Prompt => The result must match the data exactly, line for line.

Material provided =>
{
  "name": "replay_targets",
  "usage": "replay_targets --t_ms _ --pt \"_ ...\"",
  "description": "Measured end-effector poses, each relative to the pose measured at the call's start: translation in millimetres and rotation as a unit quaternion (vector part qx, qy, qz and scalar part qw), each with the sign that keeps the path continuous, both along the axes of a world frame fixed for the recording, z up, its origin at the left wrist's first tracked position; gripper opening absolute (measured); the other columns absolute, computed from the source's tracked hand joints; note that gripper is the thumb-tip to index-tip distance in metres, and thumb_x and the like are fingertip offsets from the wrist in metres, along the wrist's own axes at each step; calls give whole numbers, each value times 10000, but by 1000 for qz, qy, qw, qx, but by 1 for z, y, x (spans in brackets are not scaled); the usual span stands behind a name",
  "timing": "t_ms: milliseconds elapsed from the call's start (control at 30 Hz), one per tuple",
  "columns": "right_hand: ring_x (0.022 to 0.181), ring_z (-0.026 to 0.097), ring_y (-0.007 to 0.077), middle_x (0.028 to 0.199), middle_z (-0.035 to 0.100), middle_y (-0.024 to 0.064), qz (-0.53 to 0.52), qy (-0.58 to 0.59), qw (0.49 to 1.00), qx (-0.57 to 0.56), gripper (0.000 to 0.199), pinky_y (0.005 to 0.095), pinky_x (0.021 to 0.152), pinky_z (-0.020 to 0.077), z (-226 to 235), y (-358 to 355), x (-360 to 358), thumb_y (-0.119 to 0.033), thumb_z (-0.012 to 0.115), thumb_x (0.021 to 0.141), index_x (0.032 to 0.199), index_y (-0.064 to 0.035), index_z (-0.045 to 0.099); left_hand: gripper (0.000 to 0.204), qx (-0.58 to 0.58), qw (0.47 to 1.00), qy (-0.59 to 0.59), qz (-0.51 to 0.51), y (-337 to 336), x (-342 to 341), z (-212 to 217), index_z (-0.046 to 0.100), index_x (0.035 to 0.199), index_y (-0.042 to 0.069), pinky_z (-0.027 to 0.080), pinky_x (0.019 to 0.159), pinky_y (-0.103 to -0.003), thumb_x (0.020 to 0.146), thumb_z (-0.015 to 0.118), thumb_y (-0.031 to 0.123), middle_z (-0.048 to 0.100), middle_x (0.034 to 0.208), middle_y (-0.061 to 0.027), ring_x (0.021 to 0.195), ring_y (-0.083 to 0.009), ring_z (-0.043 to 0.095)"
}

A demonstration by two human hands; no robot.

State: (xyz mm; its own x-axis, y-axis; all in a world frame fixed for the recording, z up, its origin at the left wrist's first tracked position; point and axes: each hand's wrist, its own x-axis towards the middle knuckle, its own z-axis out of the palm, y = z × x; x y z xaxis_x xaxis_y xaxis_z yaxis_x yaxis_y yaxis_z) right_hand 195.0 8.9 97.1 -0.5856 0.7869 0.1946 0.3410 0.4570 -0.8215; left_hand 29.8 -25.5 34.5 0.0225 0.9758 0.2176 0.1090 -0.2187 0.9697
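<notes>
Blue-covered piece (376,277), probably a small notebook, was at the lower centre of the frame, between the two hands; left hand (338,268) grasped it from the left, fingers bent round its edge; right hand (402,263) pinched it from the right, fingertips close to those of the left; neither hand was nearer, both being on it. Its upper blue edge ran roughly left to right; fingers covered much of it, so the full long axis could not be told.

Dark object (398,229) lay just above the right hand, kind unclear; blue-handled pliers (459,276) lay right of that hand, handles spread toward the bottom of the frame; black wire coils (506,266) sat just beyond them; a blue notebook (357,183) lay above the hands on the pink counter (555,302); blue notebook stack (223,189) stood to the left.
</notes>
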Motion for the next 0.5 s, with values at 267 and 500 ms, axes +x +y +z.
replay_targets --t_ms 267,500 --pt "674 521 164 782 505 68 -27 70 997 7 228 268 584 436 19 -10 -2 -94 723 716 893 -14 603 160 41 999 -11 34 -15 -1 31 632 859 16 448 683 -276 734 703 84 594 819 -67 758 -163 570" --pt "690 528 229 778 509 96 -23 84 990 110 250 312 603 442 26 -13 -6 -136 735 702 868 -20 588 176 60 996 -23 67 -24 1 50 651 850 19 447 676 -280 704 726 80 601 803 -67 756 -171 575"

Written response =>
{
  "name": "replay_targets",
  "usage": "replay_targets --t_ms _ --pt \"_ ...\"",
  "description": "Measured end-effector poses, each relative to the pose measured at the call's start: translation in millimetres and rotation as a unit quaternion (vector part qx, qy, qz and scalar part qw), each with the sign that keeps the path continuous, both along the axes of a world frame fixed for the recording, z up, its origin at the left wrist's first tracked position; gripper opening absolute (measured); the other columns absolute, computed from the source's tracked hand joints; note that gripper is the thumb-tip to index-tip distance in metres, and thumb_x and the like are fingertip offsets from the wrist in metres, along the wrist's own axes at each step; calls give whole numbers, each value times 10000, but by 1000 for qz, qy, qw, qx, but by 1 for z, y, x (spans in brackets are not scaled); the usual span stands behind a name",
  "timing": "t_ms: milliseconds elapsed from the call's start (control at 30 Hz), one per tuple",
  "columns": "right_hand: ring_x (0.022 to 0.181), ring_z (-0.026 to 0.097), ring_y (-0.007 to 0.077), middle_x (0.028 to 0.199), middle_z (-0.035 to 0.100), middle_y (-0.024 to 0.064), qz (-0.53 to 0.52), qy (-0.58 to 0.59), qw (0.49 to 1.00), qx (-0.57 to 0.56), gripper (0.000 to 0.199), pinky_y (0.005 to 0.095), pinky_x (0.021 to 0.152), pinky_z (-0.020 to 0.077), z (-226 to 235), y (-358 to 355), x (-360 to 358), thumb_y (-0.119 to 0.033), thumb_z (-0.012 to 0.115), thumb_x (0.021 to 0.141), index_x (0.032 to 0.199), index_y (-0.064 to 0.035), index_z (-0.045 to 0.099); left_hand: gripper (0.000 to 0.204), qx (-0.58 to 0.58), qw (0.47 to 1.00), qy (-0.59 to 0.59), qz (-0.51 to 0.51), y (-337 to 336), x (-342 to 341), z (-212 to 217), index_z (-0.046 to 0.100), index_x (0.035 to 0.199), index_y (-0.042 to 0.069), pinky_z (-0.027 to 0.080), pinky_x (0.019 to 0.159), pinky_y (-0.103 to -0.003), thumb_x (0.020 to 0.146), thumb_z (-0.015 to 0.118), thumb_y (-0.031 to 0.123), middle_z (-0.048 to 0.100), middle_x (0.034 to 0.208), middle_y (-0.061 to 0.027), ring_x (0.021 to 0.195), ring_y (-0.083 to 0.009), ring_z (-0.043 to 0.095)"
}

A demonstration by two human hands; no robot.

State: (xyz mm; its own x-axis, y-axis; all in a world frame fixed for the recording, z up, its origin at the left wrist's first tracked position; point and axes: each hand's wrist, its own x-axis towards the middle knuckle, its own z-axis out of the palm, y = z × x; x y z xaxis_x xaxis_y xaxis_z yaxis_x yaxis_y yaxis_z) right_hand 195.0 8.9 97.1 -0.5856 0.7869 0.1946 0.3410 0.4570 -0.8215; left_hand 29.8 -25.5 34.5 0.0225 0.9758 0.2176 0.1090 -0.2187 0.9697
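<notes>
Blue-covered piece (376,277), probably a small notebook, was at the lower centre of the frame, between the two hands; left hand (338,268) grasped it from the left, fingers bent round its edge; right hand (402,263) pinched it from the right, fingertips close to those of the left; neither hand was nearer, both being on it. Its upper blue edge ran roughly left to right; fingers covered much of it, so the full long axis could not be told.

Dark object (398,229) lay just above the right hand, kind unclear; blue-handled pliers (459,276) lay right of that hand, handles spread toward the bottom of the frame; black wire coils (506,266) sat just beyond them; a blue notebook (357,183) lay above the hands on the pink counter (555,302); blue notebook stack (223,189) stood to the left.
</notes>
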Motion for the next 0.5 s, with values at 267 and 500 ms, axes +x +y +z.
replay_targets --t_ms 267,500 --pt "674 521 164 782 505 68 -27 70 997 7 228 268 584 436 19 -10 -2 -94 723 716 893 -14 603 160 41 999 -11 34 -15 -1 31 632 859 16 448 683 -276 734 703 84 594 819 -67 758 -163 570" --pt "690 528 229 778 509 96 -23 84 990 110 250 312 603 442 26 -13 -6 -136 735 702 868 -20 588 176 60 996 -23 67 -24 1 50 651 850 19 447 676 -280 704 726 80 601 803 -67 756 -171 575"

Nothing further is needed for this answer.